By Marie Daghlian
Big Biotech is muscling into an arena long dominated by Big Pharma, acquiring biotech companies to address pipeline issues or cement a leading position in a therapeutic area. It’s a growing trend as the differences continue to blur between Big Pharma and the handful of Big Biotechs.
“Biotech” is often used to refer to smaller and more innovative companies, whether or not they’re developing a biologic product. But, like Big Pharma, Big Biotech companies are maturing and facing threats revenues as they begin to face competition from generic drugs and biosimilars and the increasing cost of developing new drugs for their pipelines. Many companies referred to as biotechs are actually developing small molecules rather than antibody products.
Amgen (NASDAQ:AMGN) and Celgene (NASDAQ:CELG), for instance, announced important acquisitions of companies with promising therapeutic candidates in hematology. Amgen is acquiring the biotech company Micromet (NASDAQ:MITI) for $11 per share in cash, or $1.16 billion; while Celgene will pay $350 million in cash upfront for privately held Avila Therapeutics, with further payments that could bring the total payout to $925 million.
Chris Bowe, U.S. healthcare analyst for Scrip, told The Burrill Report he sees the Avila buy as a case of venture capitalists looking for an early payout on an early-stage compound while Amgen’s acquisition of Micromet is more likely intended to gain a competitive advantage in blood cancers, a strong focus area for Celgene.
Amgen’s acquisition of Micromet comes less than a year after the two companies signed a billion-dollar partnering agreement to discover and develop antibodies against undisclosed tumor targets. With the acquisition, Amgen not only gets the whole program, but also Micromet’s mid-stage leukemia therapeutic blinatumomab, a bispecific T cell engager, or BiTE antibody. It will also get potential milestones and royalties from all the companies that have licensed Micromet’s BiTE technology, including Bayer HealthCare Pharmaceuticals, Boehringer Ingelheim, MedImmune, Merck Serono, Nycomed, and Sanofi.
“The acquisition of Micromet is an opportunity to acquire an innovative oncology asset with global rights and a validated technology platform with broad potential clinical applications," says Kevin Sharer, chairman and CEO at Amgen.
Celgene’s acquisition of Avila Therapeutics augments its hematologic cancer pipeline with Avila’s early stage BtK inhibitor.
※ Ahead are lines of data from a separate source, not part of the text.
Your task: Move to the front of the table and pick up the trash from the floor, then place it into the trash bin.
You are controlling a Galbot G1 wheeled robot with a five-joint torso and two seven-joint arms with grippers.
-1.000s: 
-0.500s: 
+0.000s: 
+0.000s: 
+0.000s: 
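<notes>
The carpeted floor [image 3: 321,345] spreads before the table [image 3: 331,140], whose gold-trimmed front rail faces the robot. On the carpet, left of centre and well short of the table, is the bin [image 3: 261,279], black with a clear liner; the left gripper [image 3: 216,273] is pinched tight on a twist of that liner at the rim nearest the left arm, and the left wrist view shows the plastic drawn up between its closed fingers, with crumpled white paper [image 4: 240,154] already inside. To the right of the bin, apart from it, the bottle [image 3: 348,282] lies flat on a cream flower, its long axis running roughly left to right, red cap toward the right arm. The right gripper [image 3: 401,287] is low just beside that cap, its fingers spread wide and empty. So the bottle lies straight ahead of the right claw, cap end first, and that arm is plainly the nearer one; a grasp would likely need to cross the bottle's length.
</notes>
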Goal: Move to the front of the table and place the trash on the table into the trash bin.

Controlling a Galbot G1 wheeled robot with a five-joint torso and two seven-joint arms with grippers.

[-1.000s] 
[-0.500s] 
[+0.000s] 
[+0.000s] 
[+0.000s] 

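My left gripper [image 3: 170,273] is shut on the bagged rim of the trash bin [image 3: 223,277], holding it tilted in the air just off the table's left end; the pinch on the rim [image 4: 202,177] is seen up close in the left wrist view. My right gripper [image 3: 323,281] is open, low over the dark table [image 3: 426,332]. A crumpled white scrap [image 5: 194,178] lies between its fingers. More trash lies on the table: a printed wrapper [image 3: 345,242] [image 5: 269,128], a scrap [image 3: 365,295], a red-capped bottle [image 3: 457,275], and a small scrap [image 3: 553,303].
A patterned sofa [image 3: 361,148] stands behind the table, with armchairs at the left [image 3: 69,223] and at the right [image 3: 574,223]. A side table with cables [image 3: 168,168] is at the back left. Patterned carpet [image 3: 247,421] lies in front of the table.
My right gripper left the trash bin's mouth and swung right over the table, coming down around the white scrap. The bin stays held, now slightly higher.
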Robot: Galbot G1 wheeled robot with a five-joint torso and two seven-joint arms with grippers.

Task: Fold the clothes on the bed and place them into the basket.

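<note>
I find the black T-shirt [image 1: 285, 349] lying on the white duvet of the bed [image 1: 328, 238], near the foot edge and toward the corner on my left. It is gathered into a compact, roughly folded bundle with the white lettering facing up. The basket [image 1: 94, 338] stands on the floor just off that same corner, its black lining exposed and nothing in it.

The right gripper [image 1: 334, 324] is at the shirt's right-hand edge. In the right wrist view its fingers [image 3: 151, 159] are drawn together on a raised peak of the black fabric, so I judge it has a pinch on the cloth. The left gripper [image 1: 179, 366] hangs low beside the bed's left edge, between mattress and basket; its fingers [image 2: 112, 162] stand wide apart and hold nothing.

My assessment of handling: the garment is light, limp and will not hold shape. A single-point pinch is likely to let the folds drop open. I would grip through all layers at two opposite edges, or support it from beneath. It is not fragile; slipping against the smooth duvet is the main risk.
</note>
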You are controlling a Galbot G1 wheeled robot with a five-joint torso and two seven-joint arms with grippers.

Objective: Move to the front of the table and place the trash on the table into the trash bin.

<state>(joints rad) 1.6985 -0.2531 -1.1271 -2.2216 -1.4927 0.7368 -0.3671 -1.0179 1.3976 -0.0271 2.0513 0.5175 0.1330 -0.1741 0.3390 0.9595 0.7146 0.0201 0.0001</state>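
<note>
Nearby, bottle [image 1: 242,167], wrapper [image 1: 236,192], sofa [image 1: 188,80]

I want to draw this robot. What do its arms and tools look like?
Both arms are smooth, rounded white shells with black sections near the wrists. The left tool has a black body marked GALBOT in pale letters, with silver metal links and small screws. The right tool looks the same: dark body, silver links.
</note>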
Avila is developing targeted covalent drugs that treat diseases through protein silencing. “We see Avila’s unique approach to protein silencing as an area of great promise for our research initiatives in hematology, oncology and immune-inflammatory diseases,” says Tom Daniel, president of research and early development for Celgene.
It’s also a good return for Avila’s investors. “With $51 million of equity capital raised over almost exactly five years, the aggregate invested capital multiple is north of 5x on the upfront and up to nearly 15x with the downstream earnouts,” writes Bruce Booth in a blog post. He is a partner at Atlas Ventures, one of Avila’s investors.
One reason Big Biotechs may be looking more to M&A is that timelines for developing new drugs are getting compressed. Investors expect results faster than many companies can deliver them. It may be easier to buy potential pipeline candidates rather than develop them in-house. Current business models also play into the growing M&A appetite such as setting up a company to advance an asset to proof-of-concept and then selling it.
The Amgen/Micromet and Celgene/Avila tie-ups may be a harbinger of more such deals to come. The past year saw Amgen make another big acquisition—that of privately held BioVex for $425 million in cash upfront and up to an additional $575 million based on reaching specific milestones.
Cephalon also went on a buying spree before Teva Pharmaceuticals (NASDAQ:TEVA) acquired it, snapping up GeminX and ChemGenex.
Then there is Gilead Sciences (NASDAQ:GILD). After buying Calistoga Pharmaceuticals for up to $600 million, it paid $11 billion for Pharmasset to get its hands on a promising pipeline including a mid-stage hepatitis C drug.
If Roche’s $5.7 billion acquisition of Illumina is consummated, as it likely will be, it can be added to the growing list of Big Biotech buying biotechnology companies.
Big Pharma is likely to face more competition from Big Biotech as the lines between them continue to blur.